M. Étienne Blanc. D’une façon générale, peut-on interroger les autorités suisses sur des maniements de fonds effectués par un particulier dans le cadre d’un contrat de mandat, de la constitution d’une fondation ou de tout autre véhicule ?

Mme Véronique Bied-Charreton. Il faudrait que je dispose d’éléments plus précis pour vous répondre. La notion de proportionnalité des recherches, que la Suisse a introduite dans l’échange de lettres, suppose que les investigations requises par les questions posées ne soient pas trop lourdes.

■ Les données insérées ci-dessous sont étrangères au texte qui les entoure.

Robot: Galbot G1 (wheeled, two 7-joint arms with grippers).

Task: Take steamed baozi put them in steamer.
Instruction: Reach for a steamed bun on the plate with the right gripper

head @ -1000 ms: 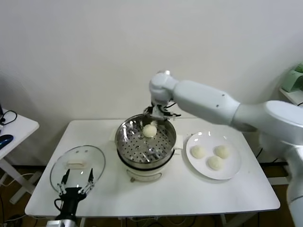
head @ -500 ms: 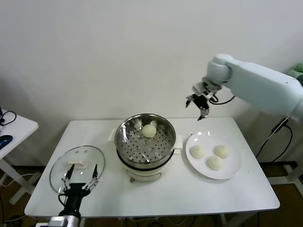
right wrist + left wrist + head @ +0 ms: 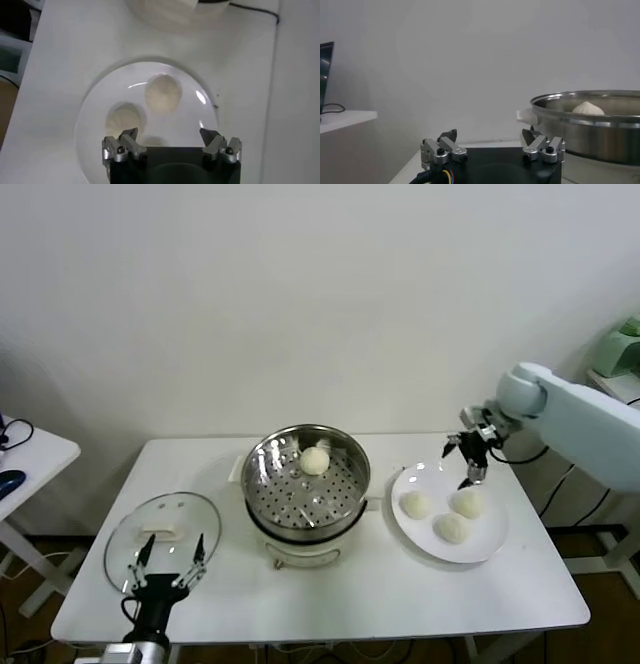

M. Christian Assaf. Je m’étonne également de la réponse faite par la Suisse au regard des aveux ultérieurs de M. Cahuzac, mais l’explication a été partiellement donnée, ce matin, par le directeur de cabinet du ministre et le directeur général des finances publiques : il n’est pas prouvé, à ce jour, que M. Cahuzac ait possédé un compte chez UBS de 2006 à 2009. Cela ne signifie pas qu’il n’en a pas possédé un dans une autre banque, mais l’administration française ne peut interroger l’administration suisse qu’en désignant une banque précise. Or l’article de Mediapart daté du 4 décembre ne dit pas que M. Cahuzac détient un compte au sein de la compagnie Reyl.

M. Jean-Pierre Gorges. De fait, à ce jour, la seule personne ayant déclaré posséder un compte en Suisse est M. Cahuzac. Les établissements suisses, eux, ne le disent pas.

M. Alain Claeys, rapporteur. M. Cahuzac n’a pas dit qu’il avait un compte « en Suisse » au cours de la période visée. L’enquête judiciaire nous apportera peut-être des éléments sur ce point. Il avait peut-être un compte ailleurs.

M. Jean-Pierre Gorges. Je le répète, la seule personne à avoir déclaré posséder un compte en Suisse est M. Jérôme Cahuzac. Aucune autorité suisse n’a confirmé cette information.

Mme Cécile Untermaier, présidente. On peut en conclure que la convention n’est peut-être pas aussi performante qu’elle le devrait…

M. Jean-Pierre Gorges. Il faut attendre les conclusions de l’enquête judiciaire, mais personne, aujourd’hui, ne dit que M. Cahuzac a eu un compte en Suisse, excepté lui-même – et bien entendu les articles publiés par Mediapart.

M. Alain Claeys, rapporteur. M. Cahuzac a fait la déclaration suivante : « Je ne sais pas d’où viennent les rumeurs. Ce que je sais, c’est que la justice française aura tous les documents concernant les activités illicites que j’ai pu avoir hors de nos frontières. J’ai déjà dit aux juges ce qu’était le montant de ce compte à l’étranger. J’ai indiqué ce montant et c’est la raison pour laquelle je vous le confirme : 600 000 euros. » M. Cahuzac ne parle donc pas de la Suisse.

Mme Cécile Untermaier, présidente. Madame la directrice, je vous remercie.